Cardiovascular Disease (CVD) Prevention in Lupus Patients

Adapted from a presentation at the SLE Workshop at Hospital for Special Surgery

Virginia Haiduc, MD
CVD Prevention Program Coordinator



Monica Richey, MSN, ANP-BC/GNP
CVD Prevention Program and Lupus Center Nurse Practitioner
Division of Rheumatology, Hospital for Special Surgery


Introduction

In September of 2009, Dr. Virginia Haiduc and Lupus Center Nurse Practitioner Monica Richey led a presentation to the SLE Workshop focused on cardiovascular disease (CVD) prevention for patients with lupus. The purpose of the presentation was threefold:

  1. To raise awareness of the impact of heart disease for patients with lupus. 
  2. To discuss the risk factors and strategies that can help patients with lupus live a heart-healthy lifestyle. 
  3. To describe the CVD Prevention Counseling Program, which is jointly supported by the Hospital for Special Surgery Lupus Center and the NY Community Trust.

Dr. Haiduc introduced the presentation by defining what is meant by CVD. She then described some of the important non-modifiable (unchangeable) CVD risk factors of which individuals with lupus should be aware. Next, Lupus Center Nurse Practitioner Monica Richey addressed the CVD risk factors that can be modified or changed, and some of the prevention strategies involved.

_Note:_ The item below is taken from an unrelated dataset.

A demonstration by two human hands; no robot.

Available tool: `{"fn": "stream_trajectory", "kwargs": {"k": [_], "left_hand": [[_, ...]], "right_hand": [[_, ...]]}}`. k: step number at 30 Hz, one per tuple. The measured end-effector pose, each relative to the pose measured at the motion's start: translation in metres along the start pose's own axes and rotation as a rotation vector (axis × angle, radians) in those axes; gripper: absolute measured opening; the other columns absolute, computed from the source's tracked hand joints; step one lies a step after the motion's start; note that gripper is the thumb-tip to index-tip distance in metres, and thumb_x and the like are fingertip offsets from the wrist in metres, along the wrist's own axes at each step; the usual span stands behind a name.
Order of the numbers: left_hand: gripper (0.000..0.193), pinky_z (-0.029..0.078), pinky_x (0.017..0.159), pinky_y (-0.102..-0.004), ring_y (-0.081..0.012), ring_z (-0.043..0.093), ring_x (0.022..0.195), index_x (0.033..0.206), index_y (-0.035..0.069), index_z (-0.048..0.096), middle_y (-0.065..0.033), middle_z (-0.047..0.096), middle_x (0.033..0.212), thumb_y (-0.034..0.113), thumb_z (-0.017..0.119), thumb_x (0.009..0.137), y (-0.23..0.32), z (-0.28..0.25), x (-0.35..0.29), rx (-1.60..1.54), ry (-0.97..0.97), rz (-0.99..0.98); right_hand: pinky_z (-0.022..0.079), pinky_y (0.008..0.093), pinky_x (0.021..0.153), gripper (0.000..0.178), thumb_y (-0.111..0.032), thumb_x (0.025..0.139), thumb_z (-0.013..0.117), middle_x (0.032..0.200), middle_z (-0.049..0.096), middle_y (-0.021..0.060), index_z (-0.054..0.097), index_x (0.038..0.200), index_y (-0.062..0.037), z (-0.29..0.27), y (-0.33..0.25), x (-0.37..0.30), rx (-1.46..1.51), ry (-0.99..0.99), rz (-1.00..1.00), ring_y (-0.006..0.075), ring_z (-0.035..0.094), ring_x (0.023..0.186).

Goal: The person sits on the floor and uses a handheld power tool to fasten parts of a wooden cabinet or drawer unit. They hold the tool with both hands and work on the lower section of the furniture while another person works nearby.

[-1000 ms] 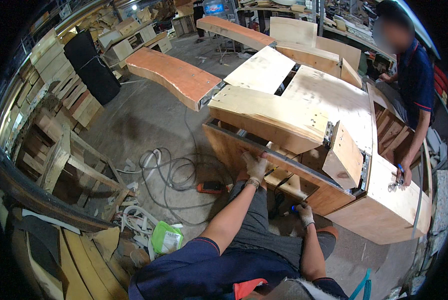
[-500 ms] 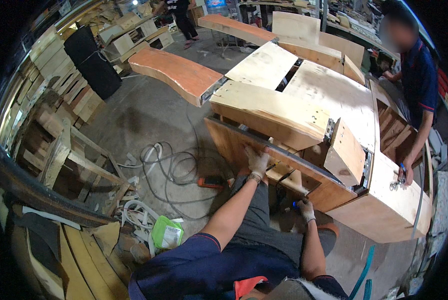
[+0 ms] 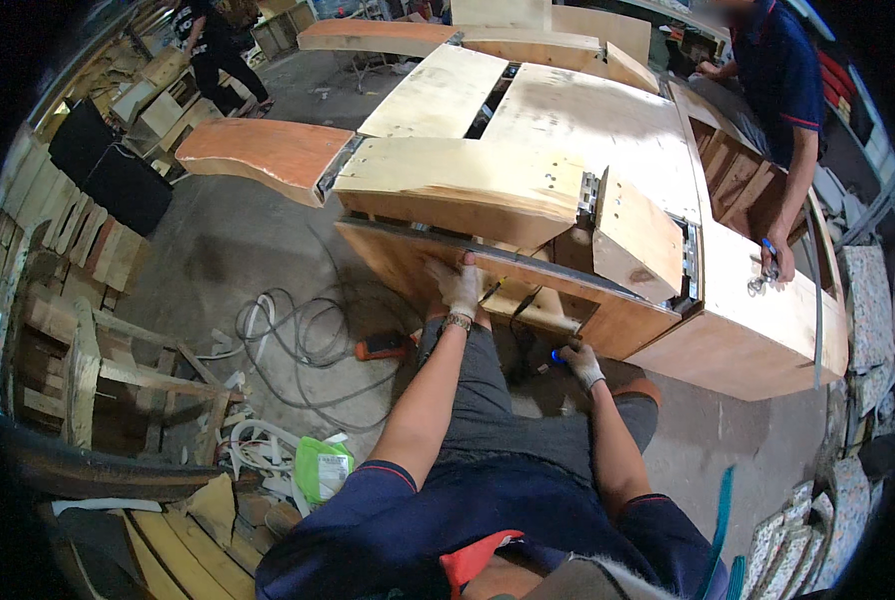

What is Cardiovascular Disease (CVD?)

Dr. Haiduc explained that CVD occurs in both the heart and blood vessels, where two common forms of CVD are heart attack and stroke. Heart attacks are caused by blockage of the arteries that feed the heart. Strokes are caused by a break or blockage of the arteries that feed the brain. Overall, CVD is the leading cause of death for both women and men in United States and has been shown to be prevalent among patients with lupus.

Lupus and CVD

Dr. Haiduc next shared to the group some key facts that are associated with lupus and CVD.

  • Women with lupus ages 18–44 are hospitalized with heart attacks or strokes almost nine times more often than the general population.(1)
  • People with lupus are 17 times more likely to have CVD than the general population.(2)
  • Heart attacks occur 10 times higher in lupus patients than in the general population (2) and 52 times higher in young women with lupus compared to young women without lupus.(3)

CVD Risk Factors in Those with Lupus

As the above statistics dramatically illustrate, having lupus can put individuals at a higher risk of developing CVD. The next section of the presentation focused primarily on risk factors: What are risk factors? What important factors should patients with lupus be aware of?

Risk factors are factors that can increase a person’s chances of developing a disease. The more risk factors one has, the higher one’s chances of getting a disease.

Dr. Haiduc explained that there are two types of risk factors: non-modifiable and modifiable. Non-modifiable risk factors are factors that cannot be changed, while modifiable risk factors are factors that can be changed or treated.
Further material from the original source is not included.